Going from the top of the listing below to the line that holds "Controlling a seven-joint", reproduce each line exactly; no pictures.

__DATASET CONTENT__.
*** Begin section ***

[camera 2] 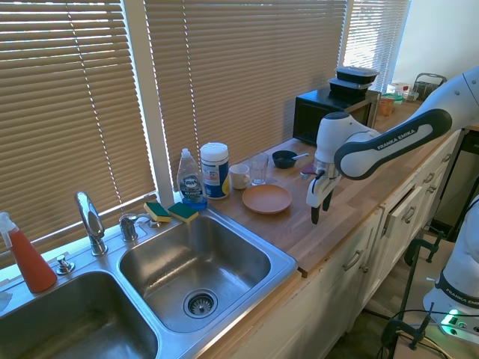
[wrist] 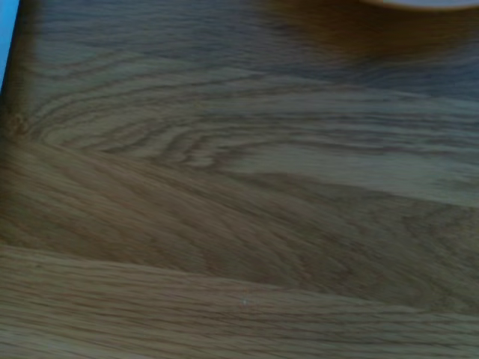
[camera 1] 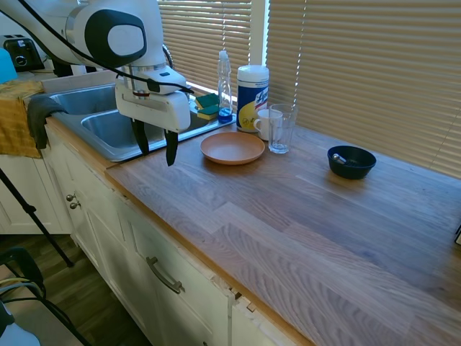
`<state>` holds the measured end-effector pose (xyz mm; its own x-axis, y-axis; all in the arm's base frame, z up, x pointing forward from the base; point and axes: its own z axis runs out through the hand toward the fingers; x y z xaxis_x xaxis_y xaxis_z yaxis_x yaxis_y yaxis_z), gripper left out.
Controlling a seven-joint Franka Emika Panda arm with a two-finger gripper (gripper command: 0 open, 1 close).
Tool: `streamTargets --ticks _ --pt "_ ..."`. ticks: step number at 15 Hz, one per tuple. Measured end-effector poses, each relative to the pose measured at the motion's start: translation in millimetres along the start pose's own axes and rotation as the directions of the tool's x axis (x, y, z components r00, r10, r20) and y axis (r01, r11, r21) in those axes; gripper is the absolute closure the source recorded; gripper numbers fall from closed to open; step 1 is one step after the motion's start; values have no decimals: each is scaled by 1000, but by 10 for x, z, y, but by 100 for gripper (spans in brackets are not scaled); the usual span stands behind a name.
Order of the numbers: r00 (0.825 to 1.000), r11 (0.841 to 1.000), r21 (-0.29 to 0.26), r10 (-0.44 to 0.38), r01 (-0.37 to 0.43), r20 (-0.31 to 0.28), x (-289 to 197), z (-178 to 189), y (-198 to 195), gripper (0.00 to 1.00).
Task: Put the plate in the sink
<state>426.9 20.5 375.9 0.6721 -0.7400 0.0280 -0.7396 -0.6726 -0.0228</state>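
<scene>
So the plate is seen lying flat on the wooden table, just beside the sink on the side away from the faucet. Nothing is stacked on it. Near the plate, toward the window, a white mug and a clear glass are parked, and a small dark bowl sits well apart from the plate, further from the sink.

The tool is held above bare wood near the plate, toward the table's front edge, fingers spread apart and nothing pinched. In the wrist view mostly wood grain is shown, with just a sliver of the plate's rim at the edge.

Looks like the approach step is in hand; no grasp has been made yet. Next, the tool probably needs to be brought over the plate's near rim and lowered so one finger goes inside the rim and one outside. A low rim like that can easily be missed.
</scene>
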Motion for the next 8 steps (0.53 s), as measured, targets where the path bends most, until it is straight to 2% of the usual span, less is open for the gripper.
streamTargets --ticks 5,8 --pt "1000 1000 27 8 -8 -20 104 -143 -83 0" --pt "997 996 61 72 -70 -34 486 -300 -48 0"
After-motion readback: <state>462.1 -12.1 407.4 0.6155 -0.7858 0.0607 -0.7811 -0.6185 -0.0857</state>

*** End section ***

__RESPONSE BELOW__.
[camera 2] 
[wrist] 
[camera 1] 
`<state>` holds the measured end-effector pose (xyz mm; its own x-axis, y-axis; all in the arm's base frame, z up, x pointing forward from the base; point and axes: its own z axis runs out through the hand toward the fingers; x y z xaxis_x xaxis_y xaxis_z yaxis_x yaxis_y yaxis_z), gripper left out.
Controlling a seven-joint Franka Emika Panda arm with a two-finger gripper (gripper command: 0 open, 1 close).

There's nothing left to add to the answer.